Sunday, May 3, 2009

Copper Sun by Sharon M. Draper

Draper, S. (2006). Copper Sun. New York: Atheneum Books for Young Readers.
ISBN-10 1416953485
ISBN-13 978-1416953487
302 pgs
Format: Book
Genre: Historical fiction
Classification: Fiction
Age level: Young Adult

Reader's annotation
Beautiful sixteen-year-old Amari’s life is forever changed when slavers attack her African village in 1738. While most everyone she knows is murdered, she is shipped off to the Carolina’s to be sold at a slave auction. While her new life is unbearably brutal, she takes strength in the pride and dignity of her culture and when opportunity strikes, she makes a plan to find freedom.

Summary
Fifteen-year-old Amari has a happy place within the culture of her Ashanti village in Africa, and is soon to be engaged to a handsome young man she loves named Besa. It is 1738 and all that changes when her village is destroyed by white slavers and she sees her family and most of her neighbors murdered, while she herself is kidnapped and forced on a ship headed across the ocean to the Carolinas. The conditions are deplorable. While she is saved from being raped on the ship by a caring man who teaches her a little English, her life takes a miserable turn for the worse when she is sold to a plantation owner as a gift for his sixteen-year-old son, Clay.
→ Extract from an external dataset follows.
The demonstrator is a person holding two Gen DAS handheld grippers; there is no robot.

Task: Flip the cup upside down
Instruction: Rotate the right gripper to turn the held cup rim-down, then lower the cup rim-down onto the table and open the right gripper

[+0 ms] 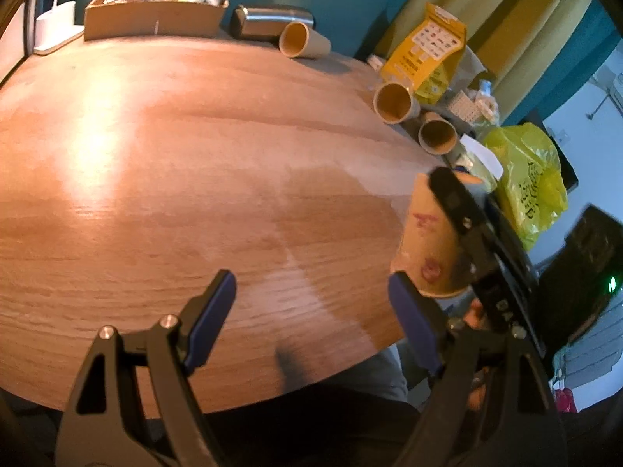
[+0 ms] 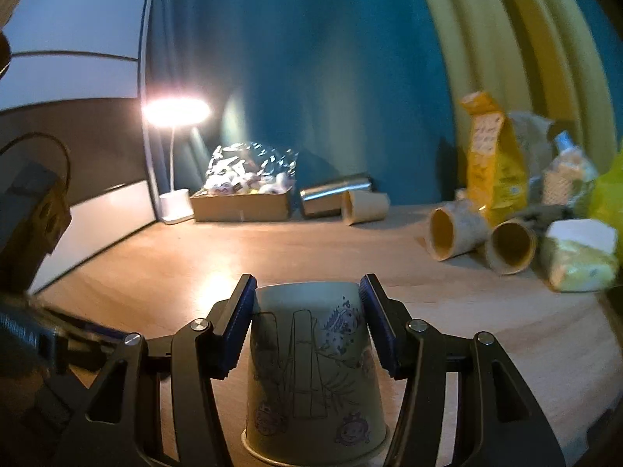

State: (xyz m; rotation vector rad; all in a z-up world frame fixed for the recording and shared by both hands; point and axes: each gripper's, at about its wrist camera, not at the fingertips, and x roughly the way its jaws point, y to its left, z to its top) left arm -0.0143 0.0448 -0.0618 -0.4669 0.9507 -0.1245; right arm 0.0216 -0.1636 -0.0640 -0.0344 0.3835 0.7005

Soon she is pregnant and on the run with a condescending, white indentured servant girl named Polly, and the young son of a slave. They are determined to try to trump the odds and make it to freedom, despite no resources and hostile surroundings.

Notes
Copper Sun is a brutal novel, made all the more difficult by how realistically the characters are portrayed. Their thoughts and actions ring true and bring the reader deep into history in a personal way that adds much to factual knowledge of slavery in the United States. There are many graphic descriptions of violence and sexual abuse.